Best for: FCs who want to shift from building financial analysis to reviewing and approving it, and who need AI that understands variance decomposition, not just chart formatting.

How to Choose the Right Fathom Alternative

The right Fathom alternative depends on which part of your workflow is the actual bottleneck. Here is a simple framework:

If your problem is report design

Reach Reporting gives you the most control over how your outputs look. If your board cares about presentation and you are fighting Fathom’s layout constraints, start here.

If your problem is variance investigation

Syft Analytics lets you drill from summary to transaction without switching tools. If the “why” behind the numbers is what consumes your time, Syft will compress that cycle.

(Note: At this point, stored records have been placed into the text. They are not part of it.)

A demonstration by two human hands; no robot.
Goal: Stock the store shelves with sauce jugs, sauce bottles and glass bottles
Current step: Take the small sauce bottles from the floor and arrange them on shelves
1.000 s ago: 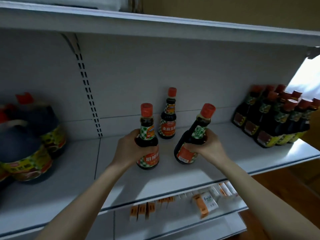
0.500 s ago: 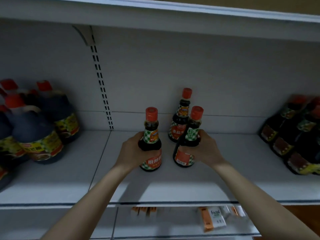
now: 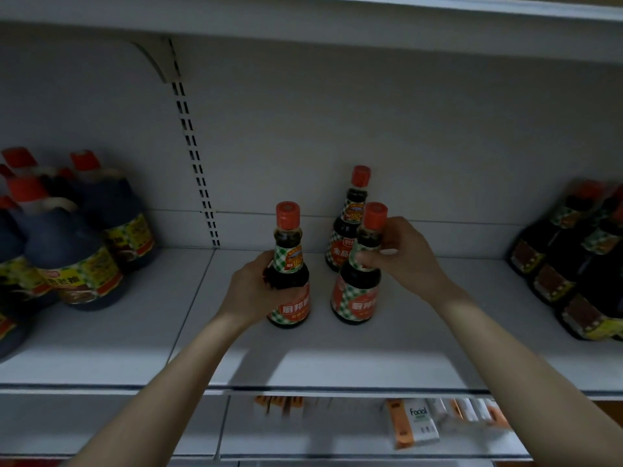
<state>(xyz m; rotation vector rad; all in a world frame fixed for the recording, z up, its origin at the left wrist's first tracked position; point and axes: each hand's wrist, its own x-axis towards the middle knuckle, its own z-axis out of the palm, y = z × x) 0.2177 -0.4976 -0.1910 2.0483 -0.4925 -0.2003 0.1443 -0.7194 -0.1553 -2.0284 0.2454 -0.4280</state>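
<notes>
Three dark sauce bottles with orange-red caps stand upright on the white shelf. My left hand grips the left bottle round its body. My right hand pinches the neck of the right bottle, just below its cap; the bottle's base sits on the shelf. A third bottle stands behind it near the back wall, touched by neither hand.
Large dark sauce jugs with red caps crowd the shelf's left end. A group of dark bottles fills the right end. Below, a lower shelf holds small boxes. A slotted upright runs down the back wall.
The right bottle went from tilted to upright on the shelf, and my right hand slid from its body up to its neck. The left hand kept its hold.
</notes>
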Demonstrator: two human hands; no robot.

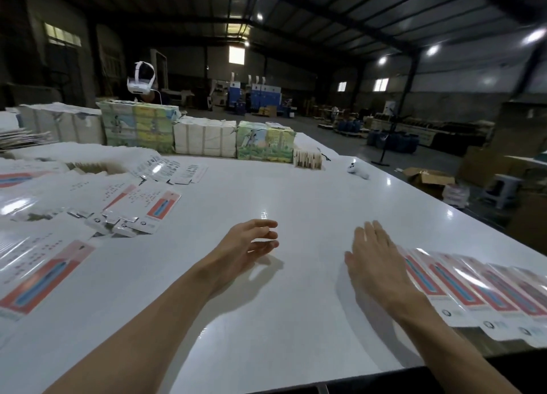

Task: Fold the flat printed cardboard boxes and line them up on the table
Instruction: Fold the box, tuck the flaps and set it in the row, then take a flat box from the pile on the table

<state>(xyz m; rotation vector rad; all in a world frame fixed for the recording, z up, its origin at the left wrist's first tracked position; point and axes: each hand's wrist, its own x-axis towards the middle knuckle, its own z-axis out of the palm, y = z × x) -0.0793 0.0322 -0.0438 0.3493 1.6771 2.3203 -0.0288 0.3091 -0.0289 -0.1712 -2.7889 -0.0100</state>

If your problem is multi-entity complexity

Spotlight Reporting handles consolidation at scale with driver-based budgeting. If intercompany eliminations and group reporting are your primary pain points, Spotlight is purpose-built for that.

If your problem is forecast model construction

Clockwork auto-generates the financial model so you can skip the build phase. If you are rebuilding forecasts in Excel every quarter, this is the most direct path to eliminating that work.

If your problem is the entire analytical workflow

Claryx.ai generates the financial analysis, variance commentary, and budget drafts, then lets you review and refine. If the bottleneck is not any single task but the cumulative weight of month-end analytical work, an agent-based approach addresses the root cause.

Why Reports Alone Are No Longer Enough for Finance Teams

The FP&A software market is projected to grow from $3.9 billion in 2024 to between $9.7 and $11.7 billion by 2032 (Verified Market Research, 2024; Data Horizon Research, 2024). That growth is being driven by a simple realization: 49% of finance departments still operate with zero automation (Intelligent Fin.tech, 2025), and only 18% of teams close their books in three days or less (Ledge.co, 2025).

The next wave of financial reporting tools will not just format data faster. They will generate the analysis, build the plans, and draft the commentary that Finance Controllers currently produce by hand. Fathom helped move reporting out of Excel. The question for 2026 is whether your next Fathom alternative moves the analytical work out of your hands and into a review-and-approve workflow.

The answer depends on your biggest constraint. But if you have read this far, you probably already know what it is.